14. Those who maintain innate practical principles tell us not what they are.
The difference there is amongst men
in their practical principles is so evident that I think I need say no more to evince, that it will be impossible to find
any innate moral rules by this mark of general assent; and it is enough to make one suspect that the supposition of
such innate principles is but an opinion taken up at pleasure; since those who talk so confidently of them are so
sparing to tell us which they are. This might with justice be expected from those men who lay stress upon this
opinion; and it gives occasion to distrust either their knowledge or charity, who, declaring that God has imprinted
on the minds of men the foundations of knowledge and the rules of living, are yet so little favourable to the
information of their neighbours, or the quiet of mankind, as not to point out to them which they are, in the variety
men are distracted with. But, in truth, were there any such innate principles there would be no need to teach them.
Did men find such innate propositions stamped on their minds, they would easily be able to distinguish them from
other truths that they afterwards learned and deduced from them; and there would be nothing more easy than to
know what, and how many, they were. There could be no more doubt about their number than there is about the
number of our fingers; and it is like then every system would be ready to give them us by tale. But since nobody,
that I know, has ventured yet to give a catalogue of them, they cannot blame those who doubt of these innate
principles; since even they who require men to believe that there are such innate propositions, do not tell us what
they are.
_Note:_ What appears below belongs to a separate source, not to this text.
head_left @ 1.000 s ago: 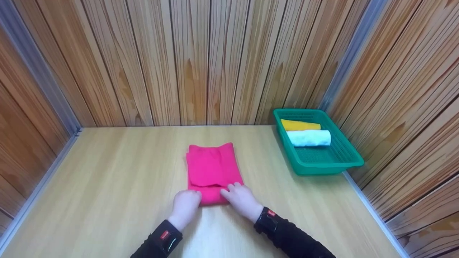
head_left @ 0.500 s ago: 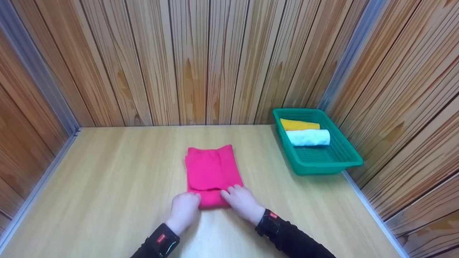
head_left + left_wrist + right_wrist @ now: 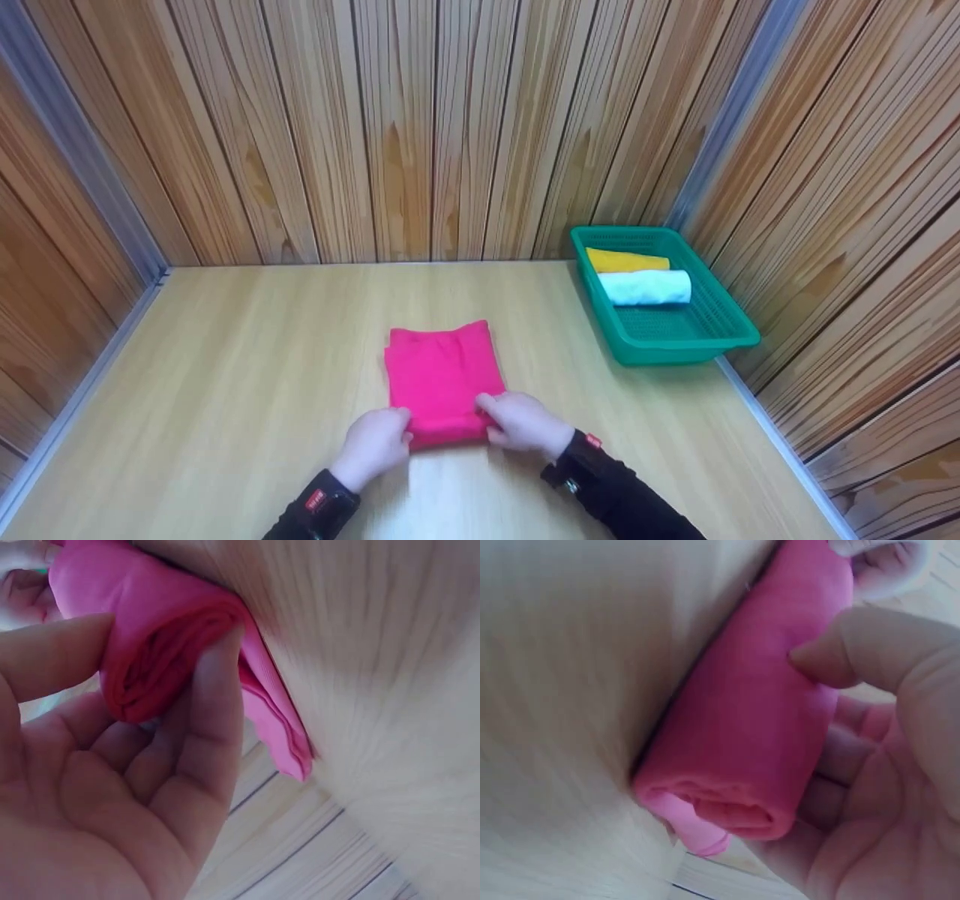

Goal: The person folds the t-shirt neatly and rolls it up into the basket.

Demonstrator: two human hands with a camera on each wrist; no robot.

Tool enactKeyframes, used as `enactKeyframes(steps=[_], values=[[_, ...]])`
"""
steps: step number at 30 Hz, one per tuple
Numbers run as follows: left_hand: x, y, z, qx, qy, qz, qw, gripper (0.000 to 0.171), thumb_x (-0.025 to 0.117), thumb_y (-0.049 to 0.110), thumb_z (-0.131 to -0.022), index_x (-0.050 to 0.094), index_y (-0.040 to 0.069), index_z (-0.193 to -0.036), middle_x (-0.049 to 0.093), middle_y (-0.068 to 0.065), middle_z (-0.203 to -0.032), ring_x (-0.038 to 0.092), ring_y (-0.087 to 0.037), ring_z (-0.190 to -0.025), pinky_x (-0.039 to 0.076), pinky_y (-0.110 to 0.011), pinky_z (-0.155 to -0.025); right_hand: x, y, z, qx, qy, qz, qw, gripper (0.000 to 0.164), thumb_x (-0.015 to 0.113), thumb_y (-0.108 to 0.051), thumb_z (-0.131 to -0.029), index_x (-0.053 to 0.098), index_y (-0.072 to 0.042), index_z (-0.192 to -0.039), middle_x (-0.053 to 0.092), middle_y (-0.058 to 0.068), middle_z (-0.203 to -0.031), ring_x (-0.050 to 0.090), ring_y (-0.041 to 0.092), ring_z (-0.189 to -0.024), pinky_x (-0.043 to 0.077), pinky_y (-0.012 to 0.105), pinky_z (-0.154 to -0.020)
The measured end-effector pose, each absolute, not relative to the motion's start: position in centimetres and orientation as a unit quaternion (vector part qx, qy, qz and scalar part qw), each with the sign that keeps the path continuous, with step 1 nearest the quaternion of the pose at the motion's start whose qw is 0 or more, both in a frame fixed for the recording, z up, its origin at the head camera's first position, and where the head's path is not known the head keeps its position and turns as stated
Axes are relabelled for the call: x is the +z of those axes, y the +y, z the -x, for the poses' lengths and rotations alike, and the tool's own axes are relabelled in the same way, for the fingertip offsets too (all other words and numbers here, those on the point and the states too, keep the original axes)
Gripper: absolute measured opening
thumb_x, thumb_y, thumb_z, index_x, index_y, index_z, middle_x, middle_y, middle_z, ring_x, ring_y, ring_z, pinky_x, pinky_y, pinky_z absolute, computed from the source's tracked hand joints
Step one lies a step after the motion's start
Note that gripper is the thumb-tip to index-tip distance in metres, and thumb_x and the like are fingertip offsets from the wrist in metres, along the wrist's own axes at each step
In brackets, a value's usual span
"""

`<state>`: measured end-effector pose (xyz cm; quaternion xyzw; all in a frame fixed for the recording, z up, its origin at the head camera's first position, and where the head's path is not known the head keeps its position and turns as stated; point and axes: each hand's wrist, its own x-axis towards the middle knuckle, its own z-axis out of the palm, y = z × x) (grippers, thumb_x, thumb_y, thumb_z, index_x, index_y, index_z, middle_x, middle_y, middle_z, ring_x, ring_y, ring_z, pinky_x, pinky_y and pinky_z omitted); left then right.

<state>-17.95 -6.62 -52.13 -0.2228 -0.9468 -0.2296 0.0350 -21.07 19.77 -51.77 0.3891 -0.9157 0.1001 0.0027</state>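
A bright pink cloth (image 3: pixel 444 371) lies folded on the table, its near end wound into a thick roll. My left hand (image 3: pixel 373 442) grips the left end of that roll. In the left wrist view the thumb lies on one side of the roll (image 3: pixel 150 592) and the fingers on the other, with the coiled layers showing between. At the right end, my right hand (image 3: pixel 529 422) holds the roll too. Its thumb presses on the outside of the pink cloth (image 3: pixel 731 712) in the right wrist view, fingers curving behind; some fingertips are hidden.
A green plastic basket (image 3: pixel 694 346) stands at the back right, near the wooden side wall (image 3: pixel 847 247). Inside it are a rolled white cloth (image 3: pixel 646 288) and a yellow cloth (image 3: pixel 626 261). A wooden back wall (image 3: pixel 412 135) closes off the far table edge.
The near end of the pink cloth has been turned over into a fatter roll, covering the earlier visible flap edge. The cloth's far edge has come closer, and both hands have shifted slightly outward.
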Motion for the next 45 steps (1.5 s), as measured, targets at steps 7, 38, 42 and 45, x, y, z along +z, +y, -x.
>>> enactKeyframes(steps=[7, 38, 42, 45], values=[[-52.4, -7.3, 20.1, -0.318, -0.932, 0.174, -0.009, 0.022, 0.074, 0.004, -0.084, 0.052, 0.005, -0.086, 0.048, -0.001, -0.071, 0.050, -0.019, -0.066, 0.046, -0.040, -0.064, -51.2, 19.2, 23.4, 0.103, -0.932, -0.345, -0.052, 0.017, 0.068, -0.011, -0.091, 0.064, -0.007, -0.108, 0.057, 0.000, -0.086, 0.055, 0.014, -0.078, 0.051, 0.029, -0.075], [-52.4, -6.2, 20.6, -0.193, -0.955, 0.208, 0.086, 0.024, 0.080, 0.003, -0.077, 0.056, 0.004, -0.080, 0.056, -0.008, -0.074, 0.060, -0.032, -0.072, 0.051, -0.045, -0.065, -52.0, 19.2, 23.6, 0.103, -0.948, -0.302, -0.022, 0.019, 0.068, -0.019, -0.095, 0.069, -0.009, -0.111, 0.064, 0.001, -0.095, 0.062, 0.019, -0.091, 0.052, 0.033, -0.083], [-52.6, -6.3, 20.4, -0.191, -0.951, 0.218, 0.108, 0.025, 0.080, 0.003, -0.076, 0.056, 0.005, -0.079, 0.055, -0.008, -0.073, 0.060, -0.031, -0.072, 0.050, -0.045, -0.063, -52.0, 19.2, 23.2, 0.084, -0.945, -0.315, 0.028, 0.019, 0.071, -0.018, -0.092, 0.067, -0.011, -0.109, 0.063, 0.001, -0.095, 0.062, 0.019, -0.090, 0.052, 0.033, -0.080], [-52.7, -6.4, 20.2, -0.180, -0.943, 0.236, 0.152, 0.028, 0.081, 0.000, -0.072, 0.054, 0.006, -0.077, 0.053, -0.007, -0.074, 0.057, -0.029, -0.070, 0.048, -0.043, -0.061, -52.0, 19.1, 22.9, 0.065, -0.934, -0.338, 0.093, 0.021, 0.076, -0.016, -0.087, 0.066, -0.013, -0.106, 0.060, 0.001, -0.094, 0.059, 0.019, -0.088, 0.052, 0.032, -0.076]])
It is easy to foresee, that if different men of different sects should go about to give us a list of those
innate practical principles, they would set down only such as suited their distinct hypotheses, and were fit to
support the doctrines of their particular schools or churches; a plain evidence that there are no such innate truths.
Nay, a great part of men are so far from finding any such innate moral principles in themselves, that, by denying
freedom to mankind, and thereby making men no other than bare machines, they take away not only innate, but all
moral rules whatsoever, and leave not a possibility to believe any such, to those who cannot conceive how
anything can be capable of a law that is not a free agent. And upon that ground they must necessarily reject all
principles of virtue, who cannot put morality and mechanism together, which are not very easy to be reconciled or
made consistent.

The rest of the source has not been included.